I have a few digital delays and digital reverbs in my outboard rack but my signal path is analog; analog console, analog tape machine, and direct connections.

I rarely use my digital outboard gear. If the band wants crazy verb that we can't reproduce with natural acoustics we'll use an outboard piece sparingly. I have a few tape delays that get used quite often over digital delays.

I have the capability of mixing down to a 1/2" 2 track from my 2" 24 track so the whole recording process is analog. It's costly to do it that way but some bands are adamant about a pure analog recording.

--AdamLazlo
 
I've got a pure analog through the front of the signal chain, analog desk to tape, and found a way to capture good room reverb by placing a Ld condensor at the back of the room, and feeding that into the mix - which all works well if I'm doing a live sound recording.

When building something up track by track, it's easier to add it through a digital box when doing the mix.

Right now, what I'm most curious about is at the end - when you want to get the music down onto a CD, or WAV or MP3 files, you have to go digital, but what is the best solution to retain all that analog sound ?

Right now I do a final mix down in stereo to a Fostex Dmt-8, and light pipe direct from there to a standalone CD burner.
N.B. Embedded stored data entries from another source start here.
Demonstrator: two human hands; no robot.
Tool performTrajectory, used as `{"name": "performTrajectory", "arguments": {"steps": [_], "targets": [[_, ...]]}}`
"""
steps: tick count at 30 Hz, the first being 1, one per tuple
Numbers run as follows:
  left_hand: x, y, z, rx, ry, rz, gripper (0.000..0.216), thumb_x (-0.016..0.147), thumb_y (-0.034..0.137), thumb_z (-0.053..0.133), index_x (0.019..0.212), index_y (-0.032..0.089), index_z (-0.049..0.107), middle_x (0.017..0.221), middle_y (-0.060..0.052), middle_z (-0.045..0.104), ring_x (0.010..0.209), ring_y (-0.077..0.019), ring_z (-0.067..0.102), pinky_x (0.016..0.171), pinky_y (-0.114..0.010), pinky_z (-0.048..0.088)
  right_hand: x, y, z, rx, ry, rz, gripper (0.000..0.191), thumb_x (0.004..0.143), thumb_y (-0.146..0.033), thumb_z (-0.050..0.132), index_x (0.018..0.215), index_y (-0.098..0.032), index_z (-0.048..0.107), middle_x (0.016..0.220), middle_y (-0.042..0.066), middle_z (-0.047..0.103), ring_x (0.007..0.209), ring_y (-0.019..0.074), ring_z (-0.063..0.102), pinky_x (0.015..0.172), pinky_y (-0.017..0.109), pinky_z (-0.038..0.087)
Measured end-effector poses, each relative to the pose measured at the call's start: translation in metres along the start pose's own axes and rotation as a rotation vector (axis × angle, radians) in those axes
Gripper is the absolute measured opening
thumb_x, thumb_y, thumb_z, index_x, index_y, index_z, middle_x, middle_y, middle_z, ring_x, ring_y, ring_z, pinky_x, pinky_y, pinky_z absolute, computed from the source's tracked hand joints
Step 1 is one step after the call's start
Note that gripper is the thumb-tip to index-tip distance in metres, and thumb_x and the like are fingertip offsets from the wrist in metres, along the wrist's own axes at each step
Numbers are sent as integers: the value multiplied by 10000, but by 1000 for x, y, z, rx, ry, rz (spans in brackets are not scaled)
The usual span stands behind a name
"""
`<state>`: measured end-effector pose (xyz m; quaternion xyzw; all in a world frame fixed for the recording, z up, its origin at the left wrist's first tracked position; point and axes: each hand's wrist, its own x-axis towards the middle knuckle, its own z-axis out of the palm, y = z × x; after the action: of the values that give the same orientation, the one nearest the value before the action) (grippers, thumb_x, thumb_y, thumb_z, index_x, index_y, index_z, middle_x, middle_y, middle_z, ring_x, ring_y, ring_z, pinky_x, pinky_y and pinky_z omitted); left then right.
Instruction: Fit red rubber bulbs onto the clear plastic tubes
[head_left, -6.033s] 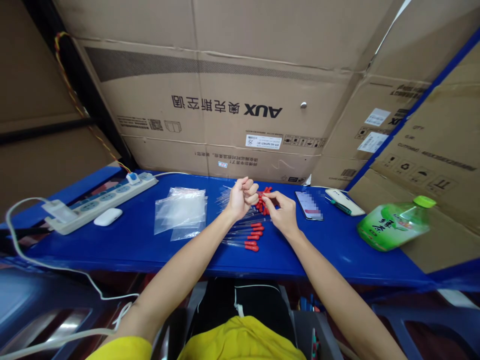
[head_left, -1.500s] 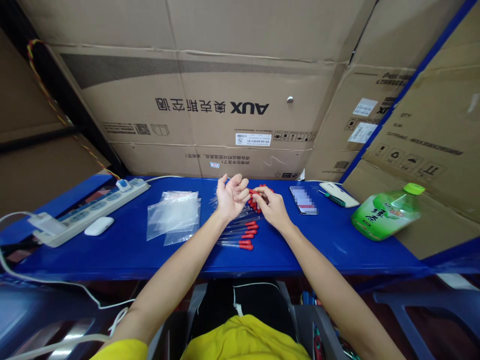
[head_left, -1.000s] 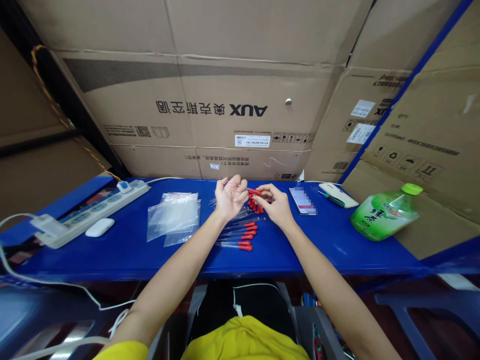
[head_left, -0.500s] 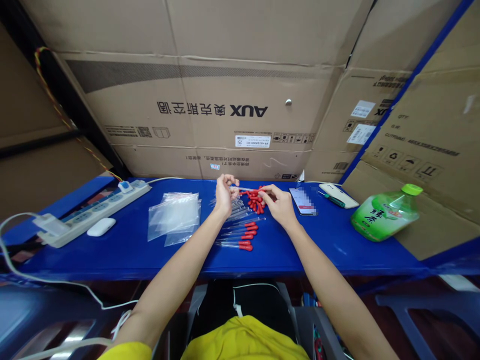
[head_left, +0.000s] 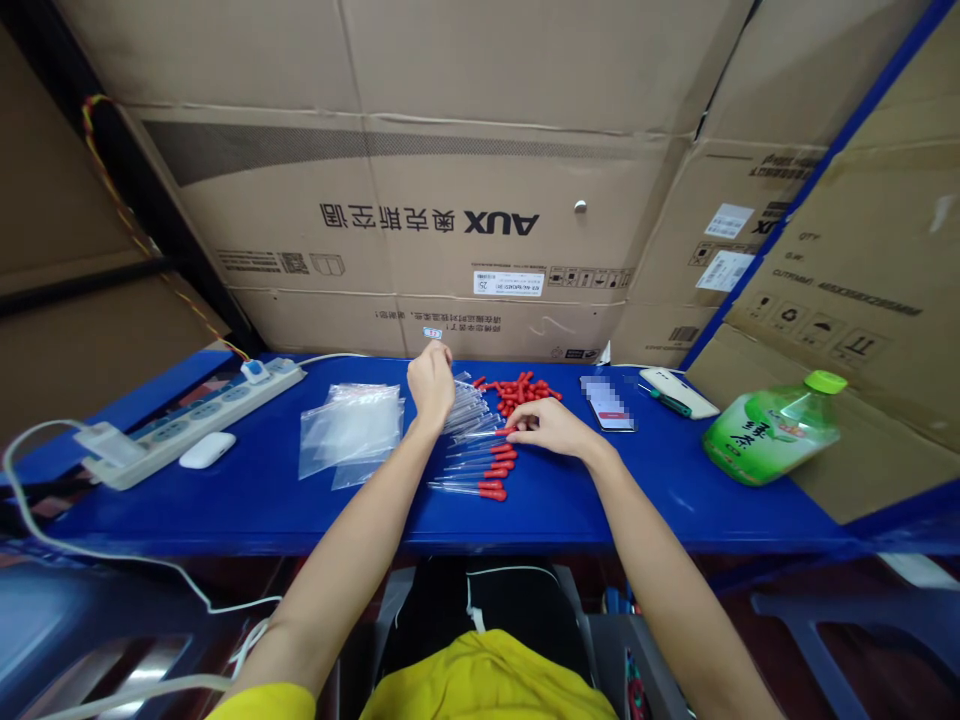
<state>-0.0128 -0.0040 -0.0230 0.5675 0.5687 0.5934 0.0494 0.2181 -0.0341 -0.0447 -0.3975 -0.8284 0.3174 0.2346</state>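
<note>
My right hand [head_left: 551, 428] pinches the red rubber bulb of a glass dropper [head_left: 480, 434], low over the table at the top of a row of finished droppers [head_left: 491, 473]. These lie side by side with their red bulbs to the right. My left hand [head_left: 431, 385] is at the left edge of a pile of clear glass tubes [head_left: 466, 405]. Its fingers are curled, and whatever is between them is hidden. Behind my right hand lies a heap of loose red rubber bulbs [head_left: 525, 390].
Clear plastic bags [head_left: 360, 425] lie left of the tubes. Farther left are a white case [head_left: 207, 450] and a power strip [head_left: 202, 420]. On the right lie a phone [head_left: 611, 408], a white object [head_left: 686, 392] and a green tea bottle [head_left: 772, 430]. Cardboard [head_left: 420, 260] walls the back.
My right hand has brought a dropper toward me, from beside the bulb heap to the row. My left hand has let go of the dropper's glass end and moved left and back, its fingers curling.
</note>
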Motion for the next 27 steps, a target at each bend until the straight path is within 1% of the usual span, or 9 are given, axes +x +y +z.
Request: {"name": "performTrajectory", "arguments": {"steps": [4, 7, 9, 12, 14, 16, 18, 21, 27], "targets": [[-3, 3, 2, 47, -99, 71, 414, 1015, 251, 294, 658, 203, 497, 637, -21, 571, 639, -167, 526, 661, -284, 317, 0, 8, -2, -34, -54, 38, 200, 777, -317, 766, 927, -183, 767, 689, -16, 653, 618, 124, 545, 591, 245, 376], [-3, 2, 2, 100, -249, 116, 439, 1033, 314, 299, 704, 200, 566, 660, -35, 603, 650, -175, 549, 649, -284, 317, -3, 12, -8, -46, -66, 67, 211, 781, -303, 747, 953, -183, 762, 690, -19, 660, 612, 121, 554, 592, 240, 380], [-2, 0, 2, 161, -427, 179, 400, 1016, 383, 377, 766, 201, 631, 683, -39, 633, 649, -180, 559, 628, -282, 306, -5, 14, -12, -67, -80, 89, 221, 768, -298, 751, 956, -182, 760, 689, -22, 660, 606, 119, 553, 586, 238, 376], [-1, -5, 2, 221, -776, 315, 271, 917, 444, 575, 866, 219, 717, 751, -30, 692, 648, -175, 576, 601, -274, 290, -6, 15, -15, -96, -100, 134, 162, 754, -264, 746, 891, -177, 756, 673, -24, 660, 590, 116, 549, 565, 234, 364], [-2, -8, 2, 210, -983, 381, 215, 846, 429, 666, 904, 240, 751, 779, -12, 713, 642, -161, 585, 590, -266, 295, -7, 13, -14, -111, -99, 154, 88, 758, -211, 714, 831, -176, 749, 669, -20, 668, 596, 117, 561, 565, 231, 366], [-4, -11, 3, 192, -1108, 412, 169, 803, 377, 705, 895, 251, 771, 767, 4, 712, 636, -147, 589, 581, -258, 305, -6, 11, -12, -133, -81, 157, 68, 755, -169, 690, 800, -177, 741, 671, -17, 676, 614, 120, 581, 571, 226, 370], [-5, -13, 4, 181, -1176, 420, 129, 783, 313, 705, 867, 247, 778, 749, 12, 706, 639, -136, 595, 577, -250, 314, -5, 10, -10, -161, -64, 163, 62, 752, -167, 696, 800, -179, 735, 664, -18, 672, 614, 121, 587, 563, 223, 363], [-5, -14, 6, 169, -1212, 413, 114, 777, 275, 696, 843, 232, 779, 738, 13, 700, 639, -127, 593, 575, -242, 319, -3, 9, -7, -201, -49, 180, 42, 754, -198, 721, 792, -179, 721, 650, -21, 663, 585, 114, 569, 538, 222, 341], [-2, -13, 5, 159, -1228, 385, 290, 732, 458, 782, 898, 221, 773, 715, 18, 674, 611, -125, 559, 565, -246, 298, -2, 12, -5, -209, -45, 169, 57, 777, -230, 724, 787, -180, 698, 677, -17, 680, 592, 106, 565, 541, 215, 335]]}}
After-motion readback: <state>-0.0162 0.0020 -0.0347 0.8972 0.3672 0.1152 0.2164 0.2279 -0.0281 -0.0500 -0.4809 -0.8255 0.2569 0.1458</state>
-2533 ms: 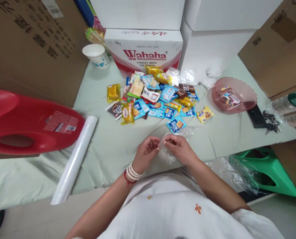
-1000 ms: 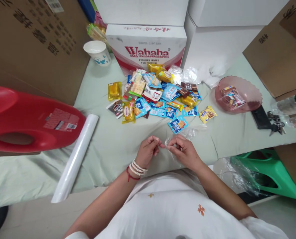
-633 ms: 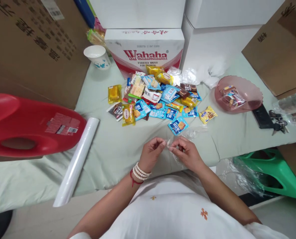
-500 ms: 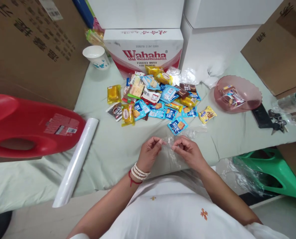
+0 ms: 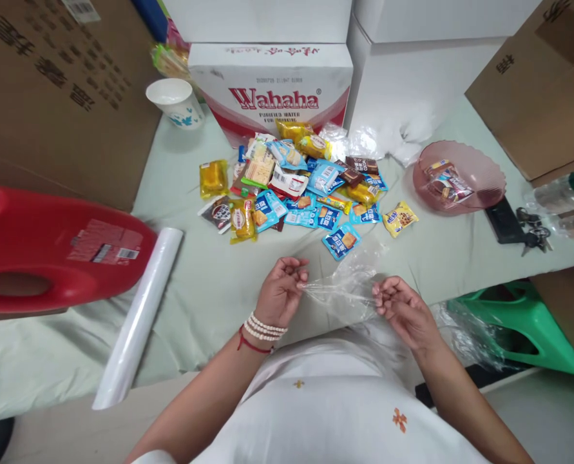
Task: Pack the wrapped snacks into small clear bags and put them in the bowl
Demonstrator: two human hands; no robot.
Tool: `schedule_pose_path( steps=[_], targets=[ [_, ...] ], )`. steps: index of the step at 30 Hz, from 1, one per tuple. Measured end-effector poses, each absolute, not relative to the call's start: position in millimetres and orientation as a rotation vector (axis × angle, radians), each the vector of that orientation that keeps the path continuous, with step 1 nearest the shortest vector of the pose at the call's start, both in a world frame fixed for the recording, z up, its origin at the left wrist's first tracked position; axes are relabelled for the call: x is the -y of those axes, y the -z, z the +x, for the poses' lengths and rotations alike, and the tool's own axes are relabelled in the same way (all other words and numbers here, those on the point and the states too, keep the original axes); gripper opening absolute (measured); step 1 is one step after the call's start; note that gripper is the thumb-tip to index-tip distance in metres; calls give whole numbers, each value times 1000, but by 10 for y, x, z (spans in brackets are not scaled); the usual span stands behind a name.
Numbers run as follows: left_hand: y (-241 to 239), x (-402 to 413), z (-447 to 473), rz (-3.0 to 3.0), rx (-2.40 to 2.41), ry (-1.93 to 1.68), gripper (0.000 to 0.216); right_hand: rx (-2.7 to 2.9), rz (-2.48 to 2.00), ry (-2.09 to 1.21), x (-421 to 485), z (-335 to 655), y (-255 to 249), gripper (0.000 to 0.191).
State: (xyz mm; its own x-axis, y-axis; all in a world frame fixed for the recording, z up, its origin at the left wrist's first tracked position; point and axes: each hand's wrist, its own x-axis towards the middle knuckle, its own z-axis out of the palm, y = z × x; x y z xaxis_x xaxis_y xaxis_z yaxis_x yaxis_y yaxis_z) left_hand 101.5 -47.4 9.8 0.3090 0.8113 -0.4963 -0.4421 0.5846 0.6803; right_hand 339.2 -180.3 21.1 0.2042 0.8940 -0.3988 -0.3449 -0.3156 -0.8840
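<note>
A clear plastic bag (image 5: 347, 283) is stretched between my two hands, just above the table's front part. My left hand (image 5: 283, 290) pinches one side of it, with a beaded bracelet and a red cord on the wrist. On the other side, my right hand (image 5: 405, 309) grips the bag with curled fingers. Right behind the bag lies a blue snack packet (image 5: 341, 241). Beyond it is a heap of wrapped snacks (image 5: 291, 183) in blue, yellow, brown and white packets. One yellow cookie packet (image 5: 400, 219) lies a little apart on the right.
At left are a red plastic jug (image 5: 64, 245), a white roll (image 5: 139, 316) and a paper cup (image 5: 175, 103). A Wahaha carton (image 5: 274, 90) stands behind the heap. On the right are a pink bowl (image 5: 484, 174) holding packets, keys (image 5: 535, 232) and a green stool (image 5: 523, 328).
My hands have moved apart, the right hand to the right, pulling the plastic bag wide between them. The view has shifted slightly. The snacks lie as before.
</note>
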Motion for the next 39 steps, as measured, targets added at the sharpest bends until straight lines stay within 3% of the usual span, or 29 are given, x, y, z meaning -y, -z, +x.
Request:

I could mix direct and send analog to the CD burner, and mix onto a CD-RW. I don't really know what either units bit rates are for the A-D conversion. I just know that - having tracked stuff onto the digital Fostex, onto Tascam 414 cassettes, onto Teac stereo reel to reel,, and now onto Tascam 38-8 1/2" format, there is definitely a sweetness to the analog sound.

How do you keep that at the end?

b-h
 
Check my recording here ("Loneliness")

(be careful you're not gonna understand a word... :-)


This is done pure analog on a Fostex 8 track 1/4", SM58 for guitars and vocals (Start + Silverface Fender Twin), Bass direct (equipped with '62RI JazzBass and P-Bass PUs), drum directly from a Solton MS50. The mixer is Yamaha 1604, mic pres of the mixer itslef, no effects added.

How do you like it ? Do you think this is a good mastering ?
Curious to hear what you think. It's 100% analog and it is done but not having any digital element except for the PC sound card for the mastering.

I tried to remixed it and to remaster using digital plugins on SoundForge and it sounded crap so I kept this version.

BTW, I found something interesting -
if you take any digital recorded stuff, dump it onto tape and than back from tape to CD, it will sound more analog !!! strange but true. Something that the tape recording "adds" to the nature of the sound.